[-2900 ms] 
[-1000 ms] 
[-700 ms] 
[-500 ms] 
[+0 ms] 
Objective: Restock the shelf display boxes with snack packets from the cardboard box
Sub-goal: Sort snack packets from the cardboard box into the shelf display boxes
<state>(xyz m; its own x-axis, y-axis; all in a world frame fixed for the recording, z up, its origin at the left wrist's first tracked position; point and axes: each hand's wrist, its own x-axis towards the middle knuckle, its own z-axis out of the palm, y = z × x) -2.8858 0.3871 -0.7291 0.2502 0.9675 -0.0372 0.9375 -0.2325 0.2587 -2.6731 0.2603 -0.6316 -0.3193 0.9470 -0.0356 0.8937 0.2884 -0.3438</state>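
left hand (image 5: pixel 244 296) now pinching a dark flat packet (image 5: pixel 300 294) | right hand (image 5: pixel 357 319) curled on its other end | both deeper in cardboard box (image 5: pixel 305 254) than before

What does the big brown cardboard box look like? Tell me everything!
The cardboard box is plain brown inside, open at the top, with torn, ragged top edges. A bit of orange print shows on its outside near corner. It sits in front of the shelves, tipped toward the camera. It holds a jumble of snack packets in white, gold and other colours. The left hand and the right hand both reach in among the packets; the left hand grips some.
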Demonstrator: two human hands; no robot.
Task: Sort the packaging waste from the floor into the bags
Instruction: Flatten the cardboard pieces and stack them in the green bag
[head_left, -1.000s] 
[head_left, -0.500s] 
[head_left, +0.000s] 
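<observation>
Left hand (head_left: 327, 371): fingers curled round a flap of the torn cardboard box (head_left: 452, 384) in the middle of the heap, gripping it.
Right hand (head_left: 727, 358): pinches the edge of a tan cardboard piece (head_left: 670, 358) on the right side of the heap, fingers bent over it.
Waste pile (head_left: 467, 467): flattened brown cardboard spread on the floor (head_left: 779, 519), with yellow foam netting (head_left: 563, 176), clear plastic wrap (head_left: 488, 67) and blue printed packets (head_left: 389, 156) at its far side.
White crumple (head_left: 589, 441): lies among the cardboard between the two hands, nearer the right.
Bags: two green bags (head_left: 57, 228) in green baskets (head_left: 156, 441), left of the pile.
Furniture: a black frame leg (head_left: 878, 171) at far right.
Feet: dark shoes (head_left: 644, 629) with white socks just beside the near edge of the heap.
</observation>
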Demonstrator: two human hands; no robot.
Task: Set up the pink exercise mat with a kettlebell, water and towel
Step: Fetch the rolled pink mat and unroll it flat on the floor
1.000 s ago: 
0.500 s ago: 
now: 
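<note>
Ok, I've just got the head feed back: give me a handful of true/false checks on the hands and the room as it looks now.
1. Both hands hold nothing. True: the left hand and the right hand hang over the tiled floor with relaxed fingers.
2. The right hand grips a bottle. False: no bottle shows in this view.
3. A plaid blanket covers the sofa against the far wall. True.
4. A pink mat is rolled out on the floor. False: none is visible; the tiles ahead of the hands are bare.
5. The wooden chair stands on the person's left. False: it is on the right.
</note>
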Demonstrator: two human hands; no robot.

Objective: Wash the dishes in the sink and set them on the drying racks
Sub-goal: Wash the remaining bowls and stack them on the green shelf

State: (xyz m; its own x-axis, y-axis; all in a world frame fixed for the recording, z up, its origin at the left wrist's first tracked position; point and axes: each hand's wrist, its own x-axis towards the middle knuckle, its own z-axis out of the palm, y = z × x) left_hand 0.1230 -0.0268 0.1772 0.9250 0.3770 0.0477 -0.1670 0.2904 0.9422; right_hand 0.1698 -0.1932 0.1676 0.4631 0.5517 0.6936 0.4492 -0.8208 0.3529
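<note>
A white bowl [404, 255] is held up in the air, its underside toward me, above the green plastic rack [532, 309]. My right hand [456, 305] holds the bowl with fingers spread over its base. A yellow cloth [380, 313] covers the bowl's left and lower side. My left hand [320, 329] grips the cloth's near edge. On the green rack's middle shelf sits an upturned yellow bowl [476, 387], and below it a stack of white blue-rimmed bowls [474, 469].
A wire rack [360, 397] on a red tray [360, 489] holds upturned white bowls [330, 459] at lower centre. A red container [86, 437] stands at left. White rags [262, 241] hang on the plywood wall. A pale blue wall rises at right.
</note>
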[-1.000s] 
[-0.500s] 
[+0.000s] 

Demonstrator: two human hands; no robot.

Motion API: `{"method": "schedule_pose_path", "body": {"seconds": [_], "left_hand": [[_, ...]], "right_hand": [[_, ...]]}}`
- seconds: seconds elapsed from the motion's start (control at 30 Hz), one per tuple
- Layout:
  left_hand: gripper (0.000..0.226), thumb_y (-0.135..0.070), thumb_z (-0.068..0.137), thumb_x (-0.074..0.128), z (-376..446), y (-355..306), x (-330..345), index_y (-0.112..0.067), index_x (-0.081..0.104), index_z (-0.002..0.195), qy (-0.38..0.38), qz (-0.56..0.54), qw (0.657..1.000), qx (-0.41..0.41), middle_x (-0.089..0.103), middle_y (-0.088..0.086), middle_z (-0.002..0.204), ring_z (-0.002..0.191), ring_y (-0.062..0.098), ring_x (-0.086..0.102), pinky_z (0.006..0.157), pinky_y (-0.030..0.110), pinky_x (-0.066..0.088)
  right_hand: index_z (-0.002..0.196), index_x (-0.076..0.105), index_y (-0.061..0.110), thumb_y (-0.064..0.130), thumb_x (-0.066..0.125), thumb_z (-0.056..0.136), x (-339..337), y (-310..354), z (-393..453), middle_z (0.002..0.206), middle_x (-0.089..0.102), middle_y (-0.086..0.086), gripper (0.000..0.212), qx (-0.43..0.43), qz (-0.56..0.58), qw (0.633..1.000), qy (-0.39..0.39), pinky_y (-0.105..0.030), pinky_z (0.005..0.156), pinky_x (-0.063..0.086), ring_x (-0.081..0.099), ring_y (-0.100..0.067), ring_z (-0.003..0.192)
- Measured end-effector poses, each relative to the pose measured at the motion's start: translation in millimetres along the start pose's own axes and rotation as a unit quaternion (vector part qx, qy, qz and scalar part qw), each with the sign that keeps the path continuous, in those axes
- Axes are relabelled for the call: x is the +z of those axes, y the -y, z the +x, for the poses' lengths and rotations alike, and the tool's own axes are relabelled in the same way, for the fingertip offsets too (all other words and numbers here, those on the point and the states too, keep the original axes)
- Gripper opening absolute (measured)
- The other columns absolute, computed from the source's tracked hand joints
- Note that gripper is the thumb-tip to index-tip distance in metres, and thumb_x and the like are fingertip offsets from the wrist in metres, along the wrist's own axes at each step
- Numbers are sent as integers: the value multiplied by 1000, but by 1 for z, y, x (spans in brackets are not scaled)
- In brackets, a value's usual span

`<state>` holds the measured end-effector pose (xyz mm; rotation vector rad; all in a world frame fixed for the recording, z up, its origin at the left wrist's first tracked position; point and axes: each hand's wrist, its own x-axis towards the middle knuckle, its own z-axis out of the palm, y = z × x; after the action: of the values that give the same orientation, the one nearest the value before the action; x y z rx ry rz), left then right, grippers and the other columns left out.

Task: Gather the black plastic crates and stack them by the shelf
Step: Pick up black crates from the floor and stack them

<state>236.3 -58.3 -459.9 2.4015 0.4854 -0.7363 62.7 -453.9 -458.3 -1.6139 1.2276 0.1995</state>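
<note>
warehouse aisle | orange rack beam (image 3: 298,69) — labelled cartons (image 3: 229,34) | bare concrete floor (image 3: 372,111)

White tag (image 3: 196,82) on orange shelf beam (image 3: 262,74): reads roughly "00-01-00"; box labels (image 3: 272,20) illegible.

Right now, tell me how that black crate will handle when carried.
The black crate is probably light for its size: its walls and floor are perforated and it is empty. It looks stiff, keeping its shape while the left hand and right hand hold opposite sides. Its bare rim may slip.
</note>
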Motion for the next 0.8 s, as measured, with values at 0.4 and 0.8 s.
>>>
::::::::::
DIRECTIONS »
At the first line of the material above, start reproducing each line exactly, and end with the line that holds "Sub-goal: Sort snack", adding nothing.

RESPONSE »
[-2900 ms] 
[-1000 ms] 
[-700 ms] 
[-500 ms] 
[+0 ms] 
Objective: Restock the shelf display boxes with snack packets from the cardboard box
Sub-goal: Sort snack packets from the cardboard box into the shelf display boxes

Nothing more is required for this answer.